Real world scenario - 

When we depict above diagram, every human being in the world owns above 4 properties which is listed under person. But when we want to categorize every human being in the whole world under person category it will be a disaster, because 7 billion humans in the world can be put into person category. In order to introduce well organized approach as well as a resource utilization approach, we can categorize persons into two major categories. Female & Male, now see above approach how to lead to well-organized resource utilization approach. I’m highlighting in the beginning of this paragraph, every human beings own 4 properties in their life. These four properties didn’t depend on the gender. In order to maintain well-organized approach we divide persons into two categories, but still we listed above properties under person category. We reuse listed properties rather than duplicating. We divide the whole world into two categories, but still we listed common features under person category. Now we can put the whole world into female & male category, but still we maintain person category for listed common features of females & males.

Technical approach – 

Now I’m instructing to how to implement the technical approach of the above real world scenario using JAVA, This three category implementing as three different Classes, But in order to implement this scenario, according to OO concepts, we will use Inheritance for avoiding duplicating resources also maintain the well-organized approach. Let’s see how we utilize resources, I’ll implement person class and include all common properties in the person class. Additionally, I’ll implement female & male classes for maintaining well-organized approach. 


public class person {
  
    private String name;
    private int age;
    private genderType gender;
    private Date birthDay;

    public person(String name, int age, genderType gender, Date birthDay) {
        this.name = name;
        this.age = age;
        this.gender = gender;
        this.birthDay = birthDay;
    }
}

public class female extends person{

    public female(String name, int age, genderType gender, Date birthDay) {
        super(name, age, gender, birthDay);
    }
}

public class male extends person{

  
    public male(String name, int age, genderType gender, Date birthDay) {
        super(name, age, gender, birthDay);
    }
}

enum – If you want to implement user defined data type like ‘genderType’, you can easily add an enum and define data within curly brackets and using when we want. But you can’t assign user defined data type data just like a standard data type. You should assign values like this,
<Defined Data type>.< Data> 
Ex: genderType.female


enum genderType{
      
        Female,
        Male
    }

Real world scenario –

Now we will listed what are the specified features and common features of female and male lives. Following table explain about that. You can see the study level of each person didn’t depend on the gender, but when we consider marital status of each person it will be depend on gender. 




Technical approach – 

When illustrate the real world scenario, you can see a ‘Marital Status’ is depend on the gender type, I mean marital status, we can categorize as a common feature of both male & female. But when we using that usually both married an unmarried male as a “Mr.” and married female as a “Mrs.” & Unmarried female as “Miss.” So you can see these common features how to depend on gender. What I want to do is, I will define a method in person class and, method, body defined in both female and male classes according to changes.
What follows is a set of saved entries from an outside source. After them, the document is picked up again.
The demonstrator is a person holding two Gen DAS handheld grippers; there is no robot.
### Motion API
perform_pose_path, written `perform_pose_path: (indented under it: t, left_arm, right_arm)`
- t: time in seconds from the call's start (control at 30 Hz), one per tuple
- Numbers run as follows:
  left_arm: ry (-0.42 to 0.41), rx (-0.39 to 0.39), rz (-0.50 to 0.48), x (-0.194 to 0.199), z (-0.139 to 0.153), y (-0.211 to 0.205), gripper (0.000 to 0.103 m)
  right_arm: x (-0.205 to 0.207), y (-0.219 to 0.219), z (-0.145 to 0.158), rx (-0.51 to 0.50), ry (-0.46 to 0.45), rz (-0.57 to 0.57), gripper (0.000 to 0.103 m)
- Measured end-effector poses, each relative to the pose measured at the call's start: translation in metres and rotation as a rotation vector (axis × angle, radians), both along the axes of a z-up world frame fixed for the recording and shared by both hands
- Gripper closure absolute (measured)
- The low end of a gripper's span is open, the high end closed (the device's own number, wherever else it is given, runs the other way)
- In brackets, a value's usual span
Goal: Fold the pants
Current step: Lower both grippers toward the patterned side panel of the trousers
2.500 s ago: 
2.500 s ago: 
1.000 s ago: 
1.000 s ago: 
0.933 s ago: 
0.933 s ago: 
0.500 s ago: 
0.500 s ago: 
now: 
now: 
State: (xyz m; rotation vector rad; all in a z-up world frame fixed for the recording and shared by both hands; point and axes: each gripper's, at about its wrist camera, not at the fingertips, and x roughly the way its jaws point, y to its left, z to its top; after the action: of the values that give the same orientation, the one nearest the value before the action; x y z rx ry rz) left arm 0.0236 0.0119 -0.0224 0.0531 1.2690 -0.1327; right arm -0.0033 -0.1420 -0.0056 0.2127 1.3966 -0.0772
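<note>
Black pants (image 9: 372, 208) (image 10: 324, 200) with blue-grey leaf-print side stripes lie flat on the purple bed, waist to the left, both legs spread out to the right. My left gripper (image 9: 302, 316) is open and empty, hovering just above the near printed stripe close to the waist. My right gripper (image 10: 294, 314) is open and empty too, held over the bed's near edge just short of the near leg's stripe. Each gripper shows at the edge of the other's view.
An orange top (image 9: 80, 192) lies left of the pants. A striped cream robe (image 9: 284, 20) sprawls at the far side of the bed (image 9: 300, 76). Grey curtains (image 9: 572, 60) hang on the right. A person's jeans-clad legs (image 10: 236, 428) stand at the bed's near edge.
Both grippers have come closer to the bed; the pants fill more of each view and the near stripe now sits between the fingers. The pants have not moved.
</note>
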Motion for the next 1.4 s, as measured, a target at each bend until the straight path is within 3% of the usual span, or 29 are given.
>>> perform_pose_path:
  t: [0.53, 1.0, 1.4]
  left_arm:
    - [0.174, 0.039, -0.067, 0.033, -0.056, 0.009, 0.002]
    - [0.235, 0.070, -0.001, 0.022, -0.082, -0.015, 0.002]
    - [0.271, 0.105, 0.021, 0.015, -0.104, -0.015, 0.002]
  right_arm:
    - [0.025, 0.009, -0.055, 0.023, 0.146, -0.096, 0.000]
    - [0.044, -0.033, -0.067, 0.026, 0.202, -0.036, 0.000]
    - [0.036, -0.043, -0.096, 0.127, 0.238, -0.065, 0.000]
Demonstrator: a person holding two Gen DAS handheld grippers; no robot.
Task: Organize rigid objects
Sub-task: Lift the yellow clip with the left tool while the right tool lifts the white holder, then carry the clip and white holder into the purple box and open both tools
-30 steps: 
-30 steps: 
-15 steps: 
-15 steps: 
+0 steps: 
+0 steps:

public abstract String getMaritalStatus(boolean status); 

public String getMaritalStatus(boolean status)
    {
        if(status)
            return "Miss";
        else
            return "Mrs.";
    }

public String getMaritalStatus(boolean status)
    {
        return "Mr.";
    }

Real world scenario –

Now we will categorize 3 persons into these three categories, I’ll put the mark these real world data represented category. You can see each real world data can be put into female or male category, because of this reason person category is empty.


 

Technical approach – 

Let’s implement the JAVA technical approach, according to real world scenarios, according to above table you can see any real world data can’t categorize as person, but still common features listed under person class. What I am going to change is, I’ll change person class as the Abstract class, my target maintains person class as a super class and as well as a method of resource utilization but never create any of the object of it.


public abstract class person{ //rest of the class }

Method overriding – This is another important feature in OO programing, But here I’ll not go into that much detail about this. I will just quickly go through it, when we implement any of the class we can see by default methods automatically generated for us, in the class. ToString (), compareTo (), Equals () are the common method which we can see when we disassemble the code using Java. We can override those methods according to our requirements. Following example, I’ll override auto generated method inside the person class. Additionally, when we want to override compareTo () method we need to implant comparable interface inside the class. You can simply implement needed interfaces after the class name as you wish.      
Another thing is, when we want to compare different properties we can’t override the same comparator () method in the same class. We can use separate class and implement the comparator interface in JAVA and simply override the compare () method according to our requirements.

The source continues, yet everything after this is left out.